Even in the last months of her life, Ms. Curtis said her mother was busy repairing clothes for a veterans group and sewing bags for people in wheelchairs.
In October, Mrs. Gilmore Curtis was recognized by UPMC as a "Good Neighbor Champion" for touching "the lives of countless individuals throughout her life." She lugged her oxygen tank and tubes onto a stage to accept the award.
But, it was her quiet grace, even in the face of death, that her family will remember most.
"She was very, very steady," Rev. Curtis said. "She had a powerful moral compass in her that she followed on how to treat people right, and she lived by that. She treated people with kindness."

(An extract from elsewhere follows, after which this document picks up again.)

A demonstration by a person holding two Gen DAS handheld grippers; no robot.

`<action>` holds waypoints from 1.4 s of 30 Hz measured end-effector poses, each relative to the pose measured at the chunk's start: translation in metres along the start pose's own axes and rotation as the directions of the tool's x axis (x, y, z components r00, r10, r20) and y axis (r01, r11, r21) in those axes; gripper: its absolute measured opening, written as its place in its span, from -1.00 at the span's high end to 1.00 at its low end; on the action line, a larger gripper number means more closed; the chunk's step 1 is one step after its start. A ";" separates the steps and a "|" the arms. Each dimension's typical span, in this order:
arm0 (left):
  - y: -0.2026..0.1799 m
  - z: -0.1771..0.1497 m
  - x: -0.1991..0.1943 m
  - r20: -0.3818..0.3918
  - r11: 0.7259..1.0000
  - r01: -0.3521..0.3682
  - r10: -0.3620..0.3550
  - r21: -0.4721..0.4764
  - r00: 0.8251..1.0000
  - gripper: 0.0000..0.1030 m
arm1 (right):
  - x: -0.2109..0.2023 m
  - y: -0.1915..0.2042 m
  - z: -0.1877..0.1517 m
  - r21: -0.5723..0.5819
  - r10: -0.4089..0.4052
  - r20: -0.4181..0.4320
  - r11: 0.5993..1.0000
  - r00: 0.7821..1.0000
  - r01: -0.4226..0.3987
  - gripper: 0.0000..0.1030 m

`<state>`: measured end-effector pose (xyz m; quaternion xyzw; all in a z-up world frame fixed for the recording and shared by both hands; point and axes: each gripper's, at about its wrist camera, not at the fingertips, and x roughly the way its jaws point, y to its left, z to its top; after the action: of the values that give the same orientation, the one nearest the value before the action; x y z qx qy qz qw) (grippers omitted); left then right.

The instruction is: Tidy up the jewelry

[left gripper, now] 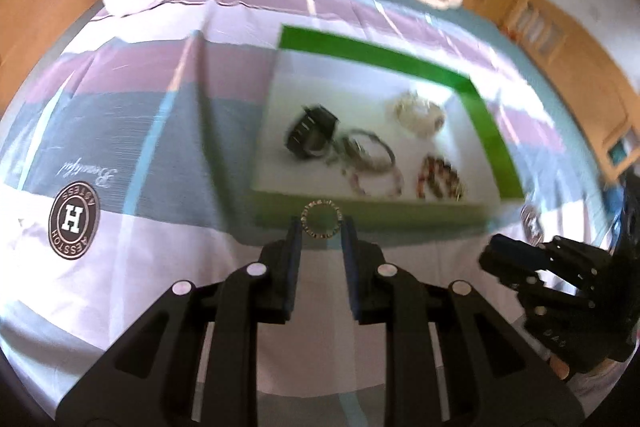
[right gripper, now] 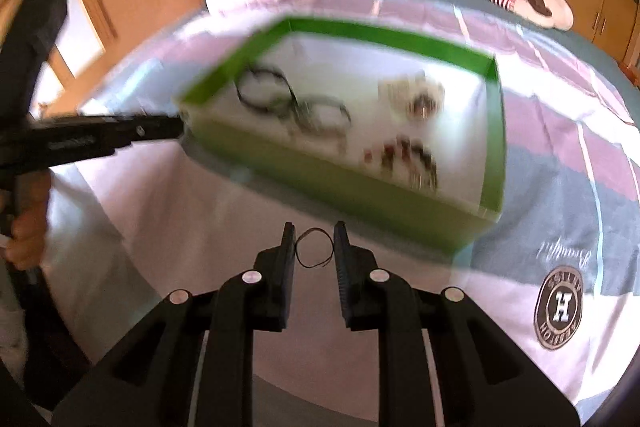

In addition to her children Beverly and Byron, Mrs. Gilmore Curtis is survived by son Bruce Robert Curtis of Ann Arbor, Mich., and daughter Barbara Curtis Simon of Swissvale; a brother, Roger Gilmore of Portland, Maine; and 10 grandchildren; and five great-granddaughters.
The family is hosting a memorial service and luncheon at 1 p.m. March 23, with visitation beginning at noon at Beulah Presbyterian Church, 2500 McCrady Road.